Some of the composition differences observed in certain amino acids between warm-adapted and cold-adapted bacteria could be attributed to the differences in the GC content of their genomes. As shown in Figure 6a2, among the 623 sequenced bacteria, Arg, Pro, Ala and Gly contents were proportional to their genome GC contents, that is, the higher the GC content was, the higher the content of the four above-mentioned amino acids were. The opposite was also true for Ile, Lys, Asn, or Tyr. As shown in Table 5, the cold-adapted marine γ-proteobacteria were indeed lower in GC content than mesophilic ones with a p-value <0.001. Among the 17 strains of Shewanella, the five strains that did not tolerate 30°C, were significantly lower in GC content for both total CDS and CDSc than strains of Shewanella that tolerated 30°C (Table 1), with p-value <0.01. As shown in Figure 6b2, S. amazonensis and S. loihica that tolerated >42°C were especially higher in G+C content than the rest of Shewanella.
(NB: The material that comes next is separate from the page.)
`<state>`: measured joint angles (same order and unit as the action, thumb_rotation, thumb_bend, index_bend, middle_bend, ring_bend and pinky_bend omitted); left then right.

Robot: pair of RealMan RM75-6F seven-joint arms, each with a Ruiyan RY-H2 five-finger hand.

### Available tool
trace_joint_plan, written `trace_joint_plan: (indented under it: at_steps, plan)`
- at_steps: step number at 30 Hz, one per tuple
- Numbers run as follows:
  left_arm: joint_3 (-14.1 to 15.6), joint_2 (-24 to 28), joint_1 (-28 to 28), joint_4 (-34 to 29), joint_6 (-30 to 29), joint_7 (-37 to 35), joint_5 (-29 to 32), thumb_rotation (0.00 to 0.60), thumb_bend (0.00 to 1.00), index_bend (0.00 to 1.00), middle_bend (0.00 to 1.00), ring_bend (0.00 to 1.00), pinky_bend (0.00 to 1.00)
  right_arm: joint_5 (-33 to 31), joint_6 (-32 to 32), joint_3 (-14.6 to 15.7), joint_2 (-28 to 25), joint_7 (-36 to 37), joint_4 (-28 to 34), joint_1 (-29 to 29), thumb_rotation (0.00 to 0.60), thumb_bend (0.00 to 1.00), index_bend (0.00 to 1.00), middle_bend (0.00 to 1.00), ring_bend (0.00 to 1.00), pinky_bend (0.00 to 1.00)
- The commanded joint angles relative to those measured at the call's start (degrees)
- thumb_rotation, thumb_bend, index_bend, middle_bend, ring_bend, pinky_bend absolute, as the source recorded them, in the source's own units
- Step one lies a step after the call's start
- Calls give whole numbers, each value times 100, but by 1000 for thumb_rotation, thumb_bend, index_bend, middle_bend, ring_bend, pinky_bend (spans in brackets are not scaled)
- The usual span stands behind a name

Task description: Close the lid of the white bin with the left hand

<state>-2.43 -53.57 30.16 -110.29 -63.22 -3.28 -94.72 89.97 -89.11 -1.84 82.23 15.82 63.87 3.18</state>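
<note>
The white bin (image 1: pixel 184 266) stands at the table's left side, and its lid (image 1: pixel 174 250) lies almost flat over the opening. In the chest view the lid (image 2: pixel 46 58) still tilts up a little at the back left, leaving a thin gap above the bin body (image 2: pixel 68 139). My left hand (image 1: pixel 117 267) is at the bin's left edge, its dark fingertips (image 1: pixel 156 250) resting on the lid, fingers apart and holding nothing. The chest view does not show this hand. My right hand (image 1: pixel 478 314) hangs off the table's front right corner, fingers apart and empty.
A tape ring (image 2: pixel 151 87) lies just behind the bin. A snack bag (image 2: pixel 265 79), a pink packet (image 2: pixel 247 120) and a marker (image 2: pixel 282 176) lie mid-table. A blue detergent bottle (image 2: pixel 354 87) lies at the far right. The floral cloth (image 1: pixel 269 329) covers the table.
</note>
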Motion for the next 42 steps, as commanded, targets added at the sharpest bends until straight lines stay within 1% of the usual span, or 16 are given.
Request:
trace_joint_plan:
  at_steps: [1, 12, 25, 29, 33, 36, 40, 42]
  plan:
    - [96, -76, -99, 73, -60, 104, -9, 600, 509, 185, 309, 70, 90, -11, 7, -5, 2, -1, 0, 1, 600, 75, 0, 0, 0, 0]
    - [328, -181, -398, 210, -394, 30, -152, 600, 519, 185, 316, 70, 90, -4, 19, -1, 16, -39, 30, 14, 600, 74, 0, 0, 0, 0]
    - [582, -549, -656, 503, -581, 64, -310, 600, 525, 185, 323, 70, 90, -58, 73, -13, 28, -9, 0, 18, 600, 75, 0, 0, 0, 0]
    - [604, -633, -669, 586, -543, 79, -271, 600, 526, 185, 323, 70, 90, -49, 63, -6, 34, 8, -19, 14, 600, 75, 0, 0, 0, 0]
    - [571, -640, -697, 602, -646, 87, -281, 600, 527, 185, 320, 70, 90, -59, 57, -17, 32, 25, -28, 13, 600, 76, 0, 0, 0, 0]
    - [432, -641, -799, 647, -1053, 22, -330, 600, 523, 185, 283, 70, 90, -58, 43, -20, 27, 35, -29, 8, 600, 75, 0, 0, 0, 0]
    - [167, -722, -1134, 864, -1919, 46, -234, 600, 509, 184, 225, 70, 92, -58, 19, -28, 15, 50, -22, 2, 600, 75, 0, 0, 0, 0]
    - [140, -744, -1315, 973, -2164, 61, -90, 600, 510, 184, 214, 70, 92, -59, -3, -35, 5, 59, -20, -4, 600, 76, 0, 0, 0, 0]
Therefore the low content of Ala, Pro, Arg, and high content of Ile, Lys and Asn observed in cold-adapted bacteria are consistent with their low GC content as compared to warm-adapted bacteria.
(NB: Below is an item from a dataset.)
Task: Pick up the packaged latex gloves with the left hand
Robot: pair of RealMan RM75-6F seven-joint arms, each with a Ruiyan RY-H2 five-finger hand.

As shown in Figure 62a, no correlation was observed between GC content and compositions of other amino acids including Asp, Ser, Leu, Trp and His. The latter amino acids also shifted their compositions in cold adapted bacteria as compared to warm-adapted bacteria especially for total proteins (Table 5, Fig 6). This suggests that bacteria may adjust their protein amino acid compositions to better adapt to changes in temperatures without necessarily affecting or involving changes in their genome GC contents.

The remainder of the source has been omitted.